Only after the quartet settled into their galumphing did I realize just what a nightmare I had let myself in for. I had ibuprofen left, but nothing to wash it down with. I hadn't had time to grab anything (like a cup of coffee, which would've been very welcome right now), and I just remembered that I left my water bottle in the truck in the parking lot. My ribs were doing a rhumba in my chest, my shoulder still ached, and somehow I had to stay awake without any caffeine until sunrise.
At least the werewolves were pretty well-behaved. Honestly, Mark was right. I could probably have let them go for a bit while I ran to take a nap. Or at least grabbed a cup of coffee.

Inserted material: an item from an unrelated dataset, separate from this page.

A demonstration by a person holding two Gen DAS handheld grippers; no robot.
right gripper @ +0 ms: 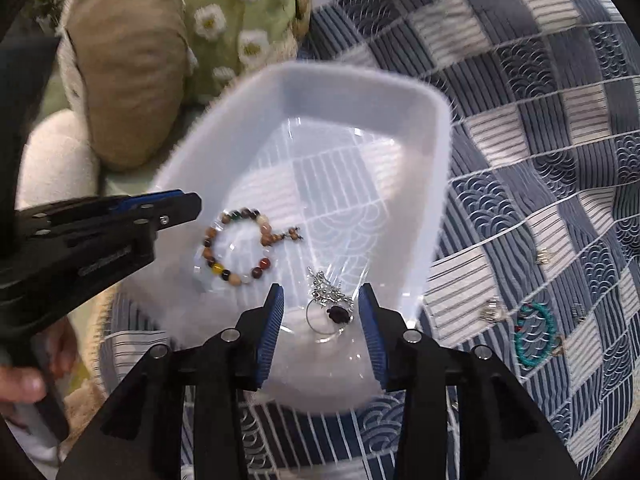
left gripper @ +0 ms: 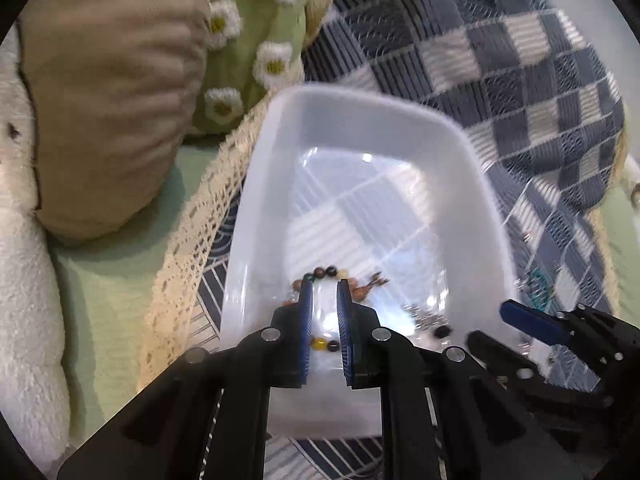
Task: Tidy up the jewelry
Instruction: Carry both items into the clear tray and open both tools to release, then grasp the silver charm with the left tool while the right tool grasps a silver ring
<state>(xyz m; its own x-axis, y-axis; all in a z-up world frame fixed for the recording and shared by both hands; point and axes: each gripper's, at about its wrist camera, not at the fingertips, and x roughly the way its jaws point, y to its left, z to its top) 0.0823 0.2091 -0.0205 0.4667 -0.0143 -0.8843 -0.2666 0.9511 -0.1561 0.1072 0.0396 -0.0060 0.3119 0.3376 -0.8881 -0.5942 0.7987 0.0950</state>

But I didn't trust my luck enough to do that. The microsecond I walked over to the deli on 231st, Tyrone would jump the fence or Anna Maria would pick a fight with Mark, or some damn thing. Wasn't worth the risk.
After the sun went down, the temperature plummeted, and the wind kicked up, plowing through my denim jacket and black T-shirt like they were made of toilet paper. The cold just made the shoulder and ribs throb more even through the ibuprofen that I'd dry swallowed. I started pacing and walking around the periphery of the run just to keep my circulation going.
After my fifth turn around the run I decided to expand the perimeter of my perambulations. The wolves were barely moving—Tyrone was ambling around a bit, but Katie was asleep, and both Anna Maria and Mark were grooming themselves. Knowing that he was spending some serious quality time licking his testicles ameliorated my annoyance with Mark considerably.
Wandering up the hill toward a giant oak tree that was a couple hundred feet from the edge of the dog run, I noticed a bunch of flies flitting about. That was odd in and of itself, since it was a little cold for that number of insects, but then I caught a whiff.
As a doctor and a Courser, I knew the smell of dead body anywhere.